Nessa novela, as memórias trazem à tona o diálogo ininterrupto de uma

sociedade que marginaliza a mulher. Negando-lhe o direito de manifestar sua

liberdade de ser humano. Condicionada social, político e economicamente, poucas

vezes agia para mudar. Vemos clara a tentativa de Letícia e o trágico final que se

estabelece por ela ter saído do padrão permitido. O relato se encaminha pela linha de

textos de memórias nos quais o memorialista escreve para esquecer e para refletir

sobre os fatos vividos, pois quando a protagonista termina o relato, sente-se aliviada.
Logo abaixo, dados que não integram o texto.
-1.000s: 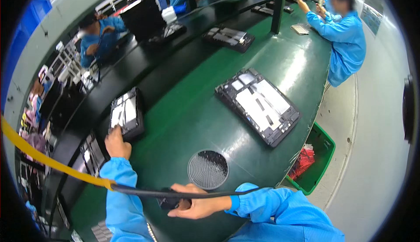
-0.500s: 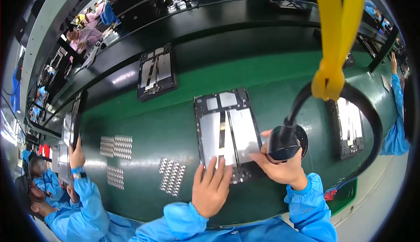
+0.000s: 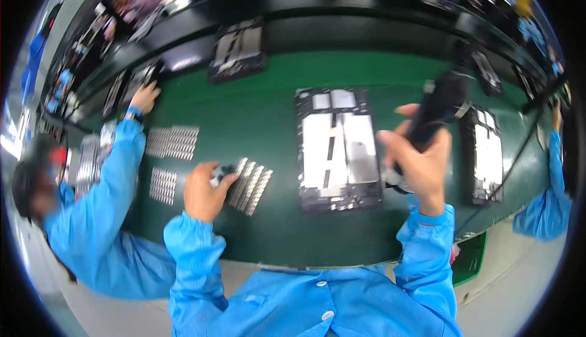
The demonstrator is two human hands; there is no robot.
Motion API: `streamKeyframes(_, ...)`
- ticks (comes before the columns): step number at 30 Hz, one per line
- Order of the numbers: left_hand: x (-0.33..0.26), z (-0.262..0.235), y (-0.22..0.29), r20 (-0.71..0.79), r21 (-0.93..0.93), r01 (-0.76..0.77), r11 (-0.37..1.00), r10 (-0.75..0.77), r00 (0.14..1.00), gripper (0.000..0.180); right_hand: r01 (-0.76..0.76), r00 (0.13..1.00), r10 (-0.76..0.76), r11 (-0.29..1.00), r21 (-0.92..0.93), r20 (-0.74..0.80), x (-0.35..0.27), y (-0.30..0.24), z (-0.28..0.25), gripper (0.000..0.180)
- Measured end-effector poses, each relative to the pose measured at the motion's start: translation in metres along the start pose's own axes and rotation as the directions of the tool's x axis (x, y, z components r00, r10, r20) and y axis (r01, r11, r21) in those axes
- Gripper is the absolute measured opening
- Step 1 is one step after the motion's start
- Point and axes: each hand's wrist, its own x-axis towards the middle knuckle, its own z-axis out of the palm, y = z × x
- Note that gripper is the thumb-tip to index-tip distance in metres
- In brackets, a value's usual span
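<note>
Black and blurred, what may be a tool (image 3: 438, 110) fills the right hand (image 3: 425, 163), best held clear of the tablet (image 3: 318, 149) left of it on the worktop (image 3: 268, 236), while the left hand (image 3: 202, 194) pinches a small piece (image 3: 221, 175) beside silvery parts (image 3: 251, 188).

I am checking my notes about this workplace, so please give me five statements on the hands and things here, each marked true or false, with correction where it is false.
1. The right hand holds a black tool. True.
2. The left hand lies flat on the opened device. False: it holds a small dark-and-white item beside a sheet of small metallic parts.
3. The opened device lies on the green table. True.
4. The green bin stands on the table. False: it is below the near edge.
</note>
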Motion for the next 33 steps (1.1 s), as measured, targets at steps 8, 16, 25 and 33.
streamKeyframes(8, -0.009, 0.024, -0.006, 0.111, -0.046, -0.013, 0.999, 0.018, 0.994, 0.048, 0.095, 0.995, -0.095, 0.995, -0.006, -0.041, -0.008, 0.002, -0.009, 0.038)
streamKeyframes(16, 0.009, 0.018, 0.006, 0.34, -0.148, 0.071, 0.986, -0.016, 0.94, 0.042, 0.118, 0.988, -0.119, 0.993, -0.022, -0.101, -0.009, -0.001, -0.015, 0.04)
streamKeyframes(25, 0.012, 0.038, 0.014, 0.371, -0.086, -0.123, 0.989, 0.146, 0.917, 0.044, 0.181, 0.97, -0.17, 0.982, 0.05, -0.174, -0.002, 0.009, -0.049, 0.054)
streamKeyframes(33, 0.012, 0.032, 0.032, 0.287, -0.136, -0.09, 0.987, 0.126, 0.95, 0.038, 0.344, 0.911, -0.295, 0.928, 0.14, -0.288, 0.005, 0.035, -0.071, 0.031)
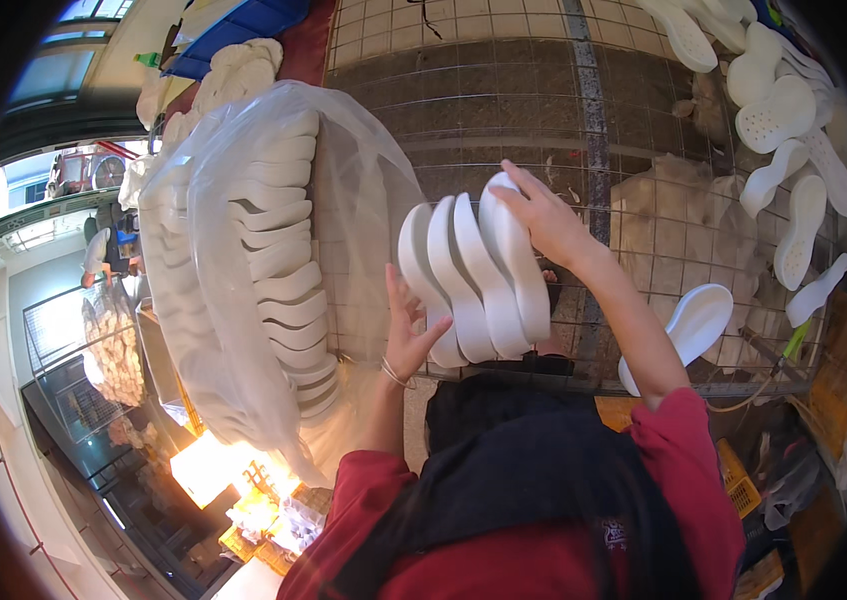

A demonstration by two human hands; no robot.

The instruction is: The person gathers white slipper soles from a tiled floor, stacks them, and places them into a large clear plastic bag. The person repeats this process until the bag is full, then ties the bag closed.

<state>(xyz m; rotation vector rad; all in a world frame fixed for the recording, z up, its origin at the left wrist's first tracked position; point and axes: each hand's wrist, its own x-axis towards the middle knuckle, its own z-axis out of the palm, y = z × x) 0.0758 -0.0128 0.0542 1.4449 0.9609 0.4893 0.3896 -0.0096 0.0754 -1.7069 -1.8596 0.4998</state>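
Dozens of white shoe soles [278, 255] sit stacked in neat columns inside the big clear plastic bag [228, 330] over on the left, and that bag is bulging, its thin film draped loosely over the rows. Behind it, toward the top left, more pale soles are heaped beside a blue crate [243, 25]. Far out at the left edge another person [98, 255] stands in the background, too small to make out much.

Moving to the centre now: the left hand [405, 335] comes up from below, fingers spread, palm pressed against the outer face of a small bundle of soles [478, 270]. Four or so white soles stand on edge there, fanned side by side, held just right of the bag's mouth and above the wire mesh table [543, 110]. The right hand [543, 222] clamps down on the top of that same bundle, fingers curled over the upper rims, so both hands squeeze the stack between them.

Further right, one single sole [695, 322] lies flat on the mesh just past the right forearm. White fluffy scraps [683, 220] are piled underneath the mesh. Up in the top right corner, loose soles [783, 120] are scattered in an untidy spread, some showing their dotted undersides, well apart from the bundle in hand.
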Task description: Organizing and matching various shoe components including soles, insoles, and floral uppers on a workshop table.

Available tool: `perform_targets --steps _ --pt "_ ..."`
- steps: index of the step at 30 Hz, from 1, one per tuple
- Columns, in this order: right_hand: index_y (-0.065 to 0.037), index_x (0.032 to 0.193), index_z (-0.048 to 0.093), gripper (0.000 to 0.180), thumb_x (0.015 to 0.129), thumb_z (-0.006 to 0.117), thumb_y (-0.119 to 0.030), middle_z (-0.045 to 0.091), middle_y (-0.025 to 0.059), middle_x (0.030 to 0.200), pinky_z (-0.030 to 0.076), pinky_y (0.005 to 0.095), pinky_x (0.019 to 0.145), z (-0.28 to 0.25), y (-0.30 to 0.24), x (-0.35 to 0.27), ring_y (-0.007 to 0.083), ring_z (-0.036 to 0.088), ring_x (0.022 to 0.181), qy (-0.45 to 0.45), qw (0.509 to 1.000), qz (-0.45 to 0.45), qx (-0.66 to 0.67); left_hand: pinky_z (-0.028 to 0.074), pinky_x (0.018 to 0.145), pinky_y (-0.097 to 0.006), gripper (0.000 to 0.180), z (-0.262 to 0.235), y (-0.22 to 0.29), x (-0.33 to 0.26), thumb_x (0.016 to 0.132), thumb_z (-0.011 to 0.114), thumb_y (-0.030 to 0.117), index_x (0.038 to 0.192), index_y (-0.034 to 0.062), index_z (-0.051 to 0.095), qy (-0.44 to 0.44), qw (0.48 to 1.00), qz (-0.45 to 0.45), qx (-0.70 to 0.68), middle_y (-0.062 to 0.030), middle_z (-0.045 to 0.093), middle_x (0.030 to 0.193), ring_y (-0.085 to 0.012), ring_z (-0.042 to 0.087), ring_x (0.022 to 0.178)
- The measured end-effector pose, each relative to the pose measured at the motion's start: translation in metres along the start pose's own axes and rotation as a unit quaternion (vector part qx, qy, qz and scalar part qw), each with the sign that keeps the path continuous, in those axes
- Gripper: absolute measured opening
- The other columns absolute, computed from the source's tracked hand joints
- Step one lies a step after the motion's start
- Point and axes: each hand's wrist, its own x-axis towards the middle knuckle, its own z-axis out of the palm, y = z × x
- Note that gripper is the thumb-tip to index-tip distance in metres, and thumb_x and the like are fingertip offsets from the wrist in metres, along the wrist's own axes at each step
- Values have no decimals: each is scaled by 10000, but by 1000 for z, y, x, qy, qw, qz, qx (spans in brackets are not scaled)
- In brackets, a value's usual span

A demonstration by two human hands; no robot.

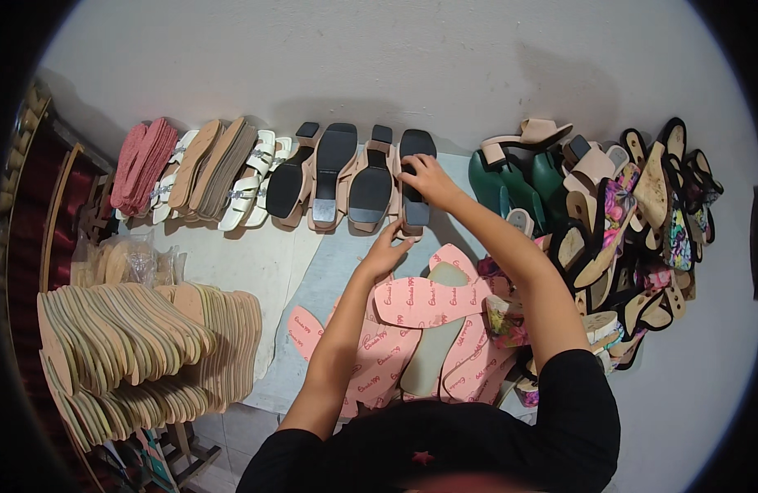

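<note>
Several beige heeled sandals (338, 152) lie in a row by the wall with their black soles up. My left hand (385, 251) is at the heel end of the rightmost sandal (417, 143), its fingers and thumb curled around that end. Higher up, my right hand (429, 181) has its fingers bent over the middle of the same sole, partly covering it. Below my hands and between my forearms lies a loose pile of pink printed insoles (428, 301), mixed with grey-green sole shapes (432, 361).
White strappy sandals (246, 193), tan insole stacks (223, 168) and pinkish-red insoles (145, 168) stand further left. Tan sole stacks (124, 337) fill the near left. On the right are green shoes (518, 185) and a heap of floral wedge sandals (613, 205), close to my right arm.
</note>
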Motion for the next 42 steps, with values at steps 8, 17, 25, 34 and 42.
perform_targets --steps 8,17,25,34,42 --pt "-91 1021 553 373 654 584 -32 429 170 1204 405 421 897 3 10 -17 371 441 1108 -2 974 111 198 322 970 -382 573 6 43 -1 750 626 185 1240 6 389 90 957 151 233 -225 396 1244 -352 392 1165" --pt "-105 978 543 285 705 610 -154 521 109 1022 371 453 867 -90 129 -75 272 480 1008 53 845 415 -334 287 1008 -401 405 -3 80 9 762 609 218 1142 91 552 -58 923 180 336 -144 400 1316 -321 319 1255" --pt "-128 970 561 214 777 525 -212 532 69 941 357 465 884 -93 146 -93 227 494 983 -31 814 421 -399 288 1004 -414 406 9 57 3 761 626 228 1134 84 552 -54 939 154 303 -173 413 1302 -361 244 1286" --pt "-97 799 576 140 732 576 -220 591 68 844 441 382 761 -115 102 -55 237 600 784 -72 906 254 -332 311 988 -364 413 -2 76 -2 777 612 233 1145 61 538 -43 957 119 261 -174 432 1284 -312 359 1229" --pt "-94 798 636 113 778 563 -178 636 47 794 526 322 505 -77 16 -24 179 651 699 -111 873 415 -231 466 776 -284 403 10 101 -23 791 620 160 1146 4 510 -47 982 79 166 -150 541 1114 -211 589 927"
O catártico é alçado. Sobre isso Gusdorf assegura:

Retour à soi, retour sur soi attestant la revendication d’un patrimoine personnel, d’un espace vital propre, en dépit des empiètements mutuels, des interférences imposées par la coexistence sociale. J’écris, donc je suis ; si je prends la parole, si je prends la plume, c’est que j’existe à part moi et que ma vie doit avoir un sens. (Gusdorf, 1991:250)

A memória singular que se configura é, então, a memória coletiva, através da

linguagem literária que erige das lembranças oportuniza ao ser humano rever suas

ações: fragmentação, silenciamento, violência, trauma entre outros fatores, numa

perspectiva estética para chegar ao sublime.

A partir da análise de Memórias de Letícia Valle, contribuímos para o

entendimento do universo feminino e apontamos para fatos que ainda não foram

resolvidos na sociedade em que vivemos. Por meio da Literatura é possível perceber o

sofrimento que acomete a mulher em qualquer contexto sócio-histórico.